On 09/20/12 03:27, MacArthur, Ian (SELEX GALILEO, UK) wrote:
>>>>   Fl_BMP_Image jpg("C:/Users/Marick/My Pictures/image.bmp");
>>      I wonder if we could make error checking more obvious for the default
>>      behavior in FLTK for this type of thing.
>>
>>      I can think of three possible ways to help:
>>
>>              o A global Fl::option() to control how image errors are shown
>>              o An error_callback() to be called when the image can't be 
>> loaded
>>              o Adjust the docs + examples to include error checking
> 
> Could do - though I'm a big fan of just calling access() on the path
> before I try to use it - that pretty quickly filters out any mistakes...!
> (And works on all the platforms I support too, which is handy.)

        Our docs for the Fl_JPEG_Image constructor says:

There is no error function in this class.
If the image has loaded correctly,
w(), h(), and d() should return values greater zero.  <--

        ..which seems to imply the following pattern should work:

    const char *filename = "/var/tmp/foo.jpg";         // the file to load
    Fl_JPEG_Image jpg(filename);                       // load jpeg image into 
ram
    if ( jpg.d() == 0 ) {                              // optional error 
checking
        fl_alert("%s: %s", filename, strerror(errno)); // post dialog showing 
problem
    }

        However, it seems we have a bug: I just did a test with 1.3.x,
        jpg.d() returned 3 even if the file doesn't exist, which seems to
        break contract with our docs.

        Changing the test to check jpg.w() does work though.
        I've made an STR (#2873) for this.

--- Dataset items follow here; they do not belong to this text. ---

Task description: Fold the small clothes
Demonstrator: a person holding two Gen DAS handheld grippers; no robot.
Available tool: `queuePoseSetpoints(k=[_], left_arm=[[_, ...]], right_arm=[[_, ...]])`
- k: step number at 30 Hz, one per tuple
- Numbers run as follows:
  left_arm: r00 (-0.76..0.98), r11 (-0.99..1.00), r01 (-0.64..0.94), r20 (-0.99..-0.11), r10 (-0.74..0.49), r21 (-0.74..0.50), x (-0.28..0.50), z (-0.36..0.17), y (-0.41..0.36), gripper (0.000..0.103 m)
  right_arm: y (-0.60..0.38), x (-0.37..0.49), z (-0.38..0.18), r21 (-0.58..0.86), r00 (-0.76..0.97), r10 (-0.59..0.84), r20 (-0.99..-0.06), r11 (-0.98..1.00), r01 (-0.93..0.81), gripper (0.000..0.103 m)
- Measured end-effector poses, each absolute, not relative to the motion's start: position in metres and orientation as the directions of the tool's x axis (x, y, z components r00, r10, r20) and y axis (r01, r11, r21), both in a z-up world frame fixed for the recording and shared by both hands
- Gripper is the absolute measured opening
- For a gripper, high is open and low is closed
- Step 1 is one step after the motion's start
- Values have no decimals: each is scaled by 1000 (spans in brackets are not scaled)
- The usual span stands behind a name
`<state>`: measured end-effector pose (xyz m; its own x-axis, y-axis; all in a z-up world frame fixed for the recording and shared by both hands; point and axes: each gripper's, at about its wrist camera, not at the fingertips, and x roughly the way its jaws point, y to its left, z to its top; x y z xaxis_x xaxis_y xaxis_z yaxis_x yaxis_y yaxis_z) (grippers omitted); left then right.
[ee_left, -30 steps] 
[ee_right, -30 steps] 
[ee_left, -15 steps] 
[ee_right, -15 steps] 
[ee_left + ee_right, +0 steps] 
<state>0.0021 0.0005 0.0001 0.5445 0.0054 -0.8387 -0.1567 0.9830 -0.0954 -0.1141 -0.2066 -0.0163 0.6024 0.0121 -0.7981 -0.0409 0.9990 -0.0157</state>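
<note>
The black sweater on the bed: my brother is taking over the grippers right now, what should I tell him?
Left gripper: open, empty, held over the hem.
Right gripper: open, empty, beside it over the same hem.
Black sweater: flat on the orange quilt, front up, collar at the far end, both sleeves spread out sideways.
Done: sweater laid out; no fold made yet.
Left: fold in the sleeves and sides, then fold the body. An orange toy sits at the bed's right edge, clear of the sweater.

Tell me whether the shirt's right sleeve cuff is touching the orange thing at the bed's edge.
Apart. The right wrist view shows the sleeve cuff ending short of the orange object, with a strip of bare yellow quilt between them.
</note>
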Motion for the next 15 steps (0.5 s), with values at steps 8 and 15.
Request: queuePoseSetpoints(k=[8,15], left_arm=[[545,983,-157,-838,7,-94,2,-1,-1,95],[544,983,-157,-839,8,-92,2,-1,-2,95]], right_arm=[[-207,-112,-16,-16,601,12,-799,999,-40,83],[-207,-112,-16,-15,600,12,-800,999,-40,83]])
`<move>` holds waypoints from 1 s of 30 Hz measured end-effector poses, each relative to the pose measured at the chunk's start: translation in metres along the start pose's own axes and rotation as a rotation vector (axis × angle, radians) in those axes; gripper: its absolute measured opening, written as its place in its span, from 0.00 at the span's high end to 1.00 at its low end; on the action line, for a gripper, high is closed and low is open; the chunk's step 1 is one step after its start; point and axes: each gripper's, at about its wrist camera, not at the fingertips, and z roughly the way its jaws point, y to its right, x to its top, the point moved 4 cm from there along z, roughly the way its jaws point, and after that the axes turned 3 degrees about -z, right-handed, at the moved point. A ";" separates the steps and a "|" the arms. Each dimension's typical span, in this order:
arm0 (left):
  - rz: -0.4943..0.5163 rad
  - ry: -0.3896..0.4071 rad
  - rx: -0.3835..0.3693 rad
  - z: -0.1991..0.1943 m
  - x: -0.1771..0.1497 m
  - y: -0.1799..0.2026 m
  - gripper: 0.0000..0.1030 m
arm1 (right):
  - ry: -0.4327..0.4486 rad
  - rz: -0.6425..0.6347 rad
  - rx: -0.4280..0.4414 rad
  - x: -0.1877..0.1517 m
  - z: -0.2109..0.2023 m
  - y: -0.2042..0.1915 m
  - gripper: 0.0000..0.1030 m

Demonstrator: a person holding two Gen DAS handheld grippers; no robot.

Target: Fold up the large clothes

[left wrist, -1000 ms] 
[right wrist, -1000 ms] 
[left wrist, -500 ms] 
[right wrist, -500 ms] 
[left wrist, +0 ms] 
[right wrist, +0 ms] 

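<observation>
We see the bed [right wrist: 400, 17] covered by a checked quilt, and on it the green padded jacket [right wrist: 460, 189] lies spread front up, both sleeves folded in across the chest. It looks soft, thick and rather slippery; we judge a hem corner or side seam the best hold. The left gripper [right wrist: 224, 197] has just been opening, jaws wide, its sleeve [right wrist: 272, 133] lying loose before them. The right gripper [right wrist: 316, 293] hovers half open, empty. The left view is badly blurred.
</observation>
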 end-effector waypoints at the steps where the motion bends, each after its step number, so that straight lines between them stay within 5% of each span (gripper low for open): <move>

        However, I think even the above can give a misleading error message
        if e.g. the file exists but is corrupt in some way, causing the above
        to give a random errno message, instead of indicating the file is 
corrupt.

> ..access()..

        Ian: as an aside: beware of access() on windows (or well, _access())

        Although I think you prefer cygwin to VS, VS has had a long standing
        bug with _access() write-testing of files and directories. See:
        
https://groups.google.com/forum/?fromgroups=#!topic/comp.os.ms-windows.programmer.win32/sGozH_cHVuY

        I actually called microsoft on that one using my VS support back in 
2005.
        They confirmed it, found me a Win32 style workaround, and they
        filed a bug internally to fix the problem. This was 7 years ago.

        Just now checked VS 2010 + Win7 to see if they fixed it..
        bug is still there. (LOL, Microsoft). Just updated the above thread
        with that detail.

        So yeah, perhaps a good reason to use cygwin.. at least gnu fixes
        stuff and their posix support is surely better.